Seabizkit
Seabizkit

Reputation: 2415

JavaScript split on char but ignoring double escaped chars

I'm trying to do something similar to this but cant get it working.

How to split a comma separated String while ignoring escaped commas?

I have tried to figure it out but cant seem to get it right.

I would like to split the string on : but not the escaped one \\:
(my escape char is a double slash)

given: dtet:du\\,eduh ei\\:di:e,j
expected outcome: ["dtet"] ["du\\,eduh ei\\:di][e,j"]

regex link: https://regex101.com/r/12j6er/1/

Upvotes: 3

Views: 2430

Answers (4)

kcpr
kcpr

Reputation: 1105

It's probably not "super fancy" solution, but possibly more time-efficient one. Escaping an escape character is also supported and it's working in browsers not supporting 'lookbehinds'.

function splitByDelimiterIfItIsNotEscaped (text, delimiter, escapeCharacter) {
    const splittedText = []
    let numberOfDelimitersBeforeOtherCharacter = 0
    let nextSplittedTextPartIndex = 0
    for (let characterIndex = 0, character = text[0]; characterIndex < text.length; characterIndex++, character = text[characterIndex]) {
        if (character === escapeCharacter) {
            numberOfDelimitersBeforeOtherCharacter++
        } else if (character === delimiter && (!numberOfDelimitersBeforeOtherCharacter || !(numberOfDelimitersBeforeOtherCharacter % 2))) {
            splittedText.push(text.substring(nextSplittedTextPartIndex, characterIndex))
            nextSplittedTextPartIndex = characterIndex + 1
        } else {
            numberOfDelimitersBeforeOtherCharacter = 0
        }
    }
    if (nextSplittedTextPartIndex <= text.length) {
        splittedText.push(text.substring(nextSplittedTextPartIndex, text.length))
    }
    return splittedText
}

function onChange () {
    console.log(splitByDelimiterIfItIsNotEscaped(inputBox.value, ':', '\\'))
}

addEventListener('change', onChange)

onChange()
After making a change unfocus the input box (use tab for example).
<input id="inputBox" value="dtet:du\,eduh ei\:di:e,j"/>

Upvotes: 0

Jay
Jay

Reputation: 3950

I could come up with two solutions. One that is based on adjusting array contents and one that uses a regex.

Solution 1:

Approach: Split on :, then shovel elements into new array and glue those back together that should not have been split.

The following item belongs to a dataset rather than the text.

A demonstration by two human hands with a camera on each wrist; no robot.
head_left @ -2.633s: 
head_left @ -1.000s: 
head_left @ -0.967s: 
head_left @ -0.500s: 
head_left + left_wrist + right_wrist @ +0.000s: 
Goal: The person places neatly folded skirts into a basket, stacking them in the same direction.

function splitcolon(input) {
    var inparts = input.split(":");
    var outparts = [];
    var splitwaslegit = true;
    inparts.forEach(function(part) {
        if (splitwaslegit) {
            outparts.push(part);
        } else { // the split was not justified, so reverse it by gluing this part to the previous one
            outparts[outparts.length-1] += ":" + part;
        }
        // the next split was legit if this part doesn't end on \\
        splitwaslegit = (part.substring(part.length-2) !== "\\\\");
    });
    return outparts;
}

Tested in chrome:

splitcolon("dtet:du\\\\,eduh ei\\\\:di:e,j")
(3) ["dtet", "du\\,eduh ei\\:di", "e,j"]

Note:
Could of course also use a for loop or underscore's each instead of forEach

Solution 2:

Approach: If there is any char or string of which you can be 100% sure that it won't be in the input, then you can use that char/string as a temporary delimiter inserted by a regex like this:

var tmpdelim = "\x00"; // must *never* ever occur in input string

var input = "dtet:du\\\\,eduh ei\\\\:di:e,j";
input.replace(/(^.?|[^\\].|.[^\\]):/g, "$1" + tmpdelim).split(tmpdelim);

Result:

(3) ["dtet", "du\\,eduh ei\\:di", "e,j"]

Explanation of regular expression /(^.?|[^\\].|.[^\\]):/g:

/ - start of regex
( - matching group 1 start
^.? - we're at input start or any single char away from it (the escape requires 2)
| - or
[^\\]. - any char that is not a \ followed by any other char
| - or
.[^\\] - any char followed by anything other than a \
) - matching group 1 stop
: - the matching group (which can't be \\) must be followed by a :
/ - end of regex
g - regex modifier global (match all occurances, not just the first)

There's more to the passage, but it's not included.